Correa considerou que é "é muito perigoso não ter" estas pesquisas, embora tenham "custos", já que é uma eleição complexa.

"O remédio é muito mais caro que a doença", acrescentou, em relação à possibilidade de "eliminar" as pesquisas de boca-de-urna, como determinou o TSE, em um ato que provocou também a rejeição da oposição ao Governo.

"As pessoas devem ter informação imediata do que aconteceu. E devemos ficar muito atentos, embora, sinceramente, acredite que, com as enormes diferenças atuais (de acordo com as pesquisas que temos), por mais que tentem uma fraude não conseguirão reverter a vontade do povo equatoriano", ressaltou.

Ele pediu ao TSE que "revise sua posição e permita o maior número" de pesquisas de boca-de-urna.
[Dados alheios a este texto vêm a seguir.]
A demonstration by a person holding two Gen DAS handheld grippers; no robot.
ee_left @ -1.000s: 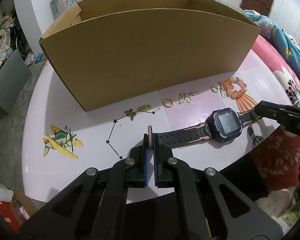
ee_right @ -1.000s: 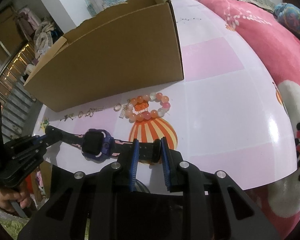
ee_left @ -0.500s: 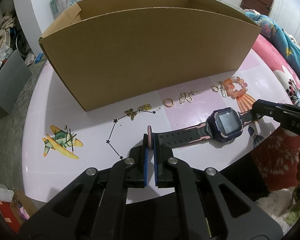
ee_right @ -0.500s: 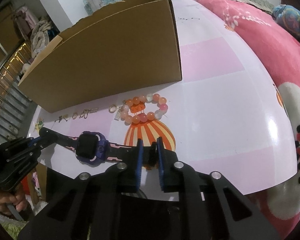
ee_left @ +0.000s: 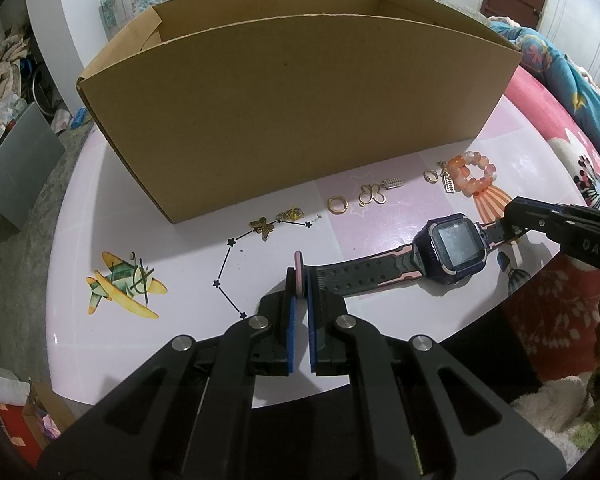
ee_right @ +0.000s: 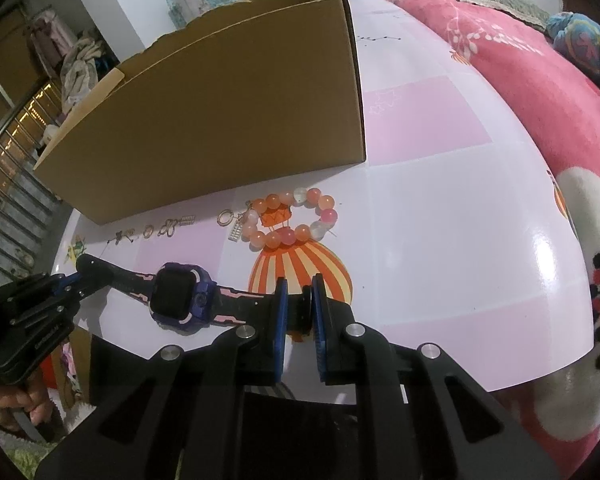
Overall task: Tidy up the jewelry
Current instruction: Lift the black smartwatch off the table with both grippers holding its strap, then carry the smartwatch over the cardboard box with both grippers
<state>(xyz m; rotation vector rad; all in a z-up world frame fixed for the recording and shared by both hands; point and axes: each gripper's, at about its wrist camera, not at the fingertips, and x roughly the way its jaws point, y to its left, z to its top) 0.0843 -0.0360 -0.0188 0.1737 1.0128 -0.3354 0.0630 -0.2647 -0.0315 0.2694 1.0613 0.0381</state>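
step: two-handed lift of smartwatch [ee_left: 456,250], lower right of left view | left gripper [ee_left: 300,300] pinching its strap tip | right gripper [ee_right: 298,312] pinching its other strap end | next: you raise both together, clear the cardboard box [ee_left: 292,120] wall, drop inside

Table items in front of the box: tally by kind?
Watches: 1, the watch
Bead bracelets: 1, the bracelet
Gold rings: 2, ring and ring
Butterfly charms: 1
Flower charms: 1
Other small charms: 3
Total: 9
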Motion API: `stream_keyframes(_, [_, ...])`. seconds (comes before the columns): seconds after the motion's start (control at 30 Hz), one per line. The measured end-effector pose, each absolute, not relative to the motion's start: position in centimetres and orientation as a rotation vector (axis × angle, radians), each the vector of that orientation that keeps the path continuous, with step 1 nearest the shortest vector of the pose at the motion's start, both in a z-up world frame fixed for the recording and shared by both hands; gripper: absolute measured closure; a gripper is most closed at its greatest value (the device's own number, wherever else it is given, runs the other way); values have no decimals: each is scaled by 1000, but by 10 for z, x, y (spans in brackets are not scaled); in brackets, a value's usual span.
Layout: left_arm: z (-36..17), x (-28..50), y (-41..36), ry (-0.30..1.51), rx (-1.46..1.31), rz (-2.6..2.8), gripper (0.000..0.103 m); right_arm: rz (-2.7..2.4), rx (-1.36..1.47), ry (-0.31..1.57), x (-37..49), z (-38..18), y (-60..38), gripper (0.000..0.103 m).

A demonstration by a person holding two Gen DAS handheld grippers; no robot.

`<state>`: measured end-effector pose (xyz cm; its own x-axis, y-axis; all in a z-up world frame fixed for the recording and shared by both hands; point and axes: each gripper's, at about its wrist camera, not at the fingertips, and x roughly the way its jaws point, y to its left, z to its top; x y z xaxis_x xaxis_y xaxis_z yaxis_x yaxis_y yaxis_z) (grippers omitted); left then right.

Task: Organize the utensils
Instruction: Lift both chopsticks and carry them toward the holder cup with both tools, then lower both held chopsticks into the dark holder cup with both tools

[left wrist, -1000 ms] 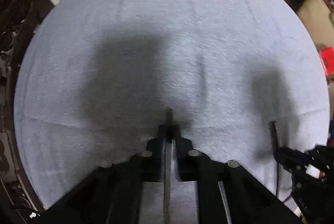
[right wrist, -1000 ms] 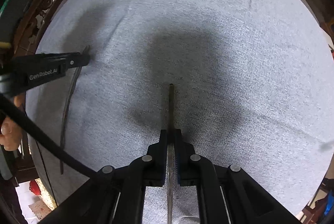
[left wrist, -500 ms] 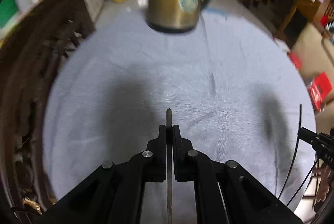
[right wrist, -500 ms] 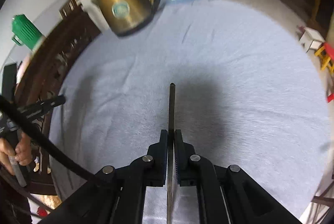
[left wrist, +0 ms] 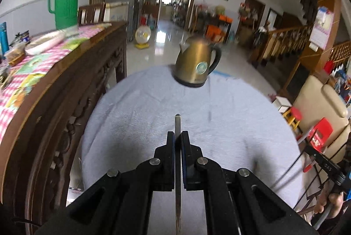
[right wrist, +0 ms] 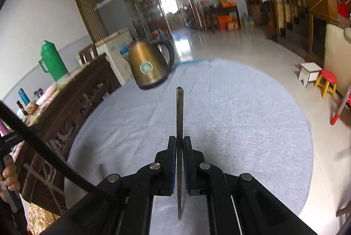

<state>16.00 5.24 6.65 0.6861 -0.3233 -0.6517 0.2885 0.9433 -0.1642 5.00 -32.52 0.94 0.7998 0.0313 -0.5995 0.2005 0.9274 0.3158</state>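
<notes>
My left gripper (left wrist: 178, 136) is shut on a thin metal utensil handle (left wrist: 177, 123) that pokes forward past the fingertips, held above the round table with a grey cloth (left wrist: 136, 116). My right gripper (right wrist: 179, 140) is shut on a second thin metal utensil (right wrist: 179, 112), also held above the grey cloth (right wrist: 241, 125). The working ends of both utensils are hidden behind the jaws. The right gripper's body shows at the right edge of the left wrist view (left wrist: 329, 169).
A brass electric kettle (left wrist: 195, 64) stands at the table's far edge; it also shows in the right wrist view (right wrist: 149, 66). A dark carved wooden sideboard (left wrist: 54, 103) with a green thermos (left wrist: 65, 0) runs along the left. Stools (right wrist: 324, 81) stand on the floor at right.
Both grippers have lifted and tilted up from the cloth with their utensils; the views now show the room and the whole kettle instead of only the tabletop.
</notes>
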Motion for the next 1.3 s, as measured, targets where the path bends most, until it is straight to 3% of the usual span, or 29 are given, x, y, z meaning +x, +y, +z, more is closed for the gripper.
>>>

Correa acredita que a proibição das enquetes pode fazer parte de uma suposta "estratégia" para realizar fraudes.

O chefe de Estado denunciou a atitude do candidato Álvaro Noboa, do Partido Renovação Institucional Ação Nacional, que, segundo ele, "controla mais da metade dos tribunais eleitorais provinciais".

"Noboa quer fazer o mesmo de sempre: ser derrotado, mas não reconhecer sua perda. E este senhor já está tentado criar o caos", afirmou.

O movimento independente Participação Cidadã, que realizaria a apuração rápida de votos, agora proibida pelo TSE, detalhou hoje os mecanismos previstos para seu funcionamento em 30 de setembro, em uma tentativa de demonstrar sua capacidade de realizar o processo com transparência.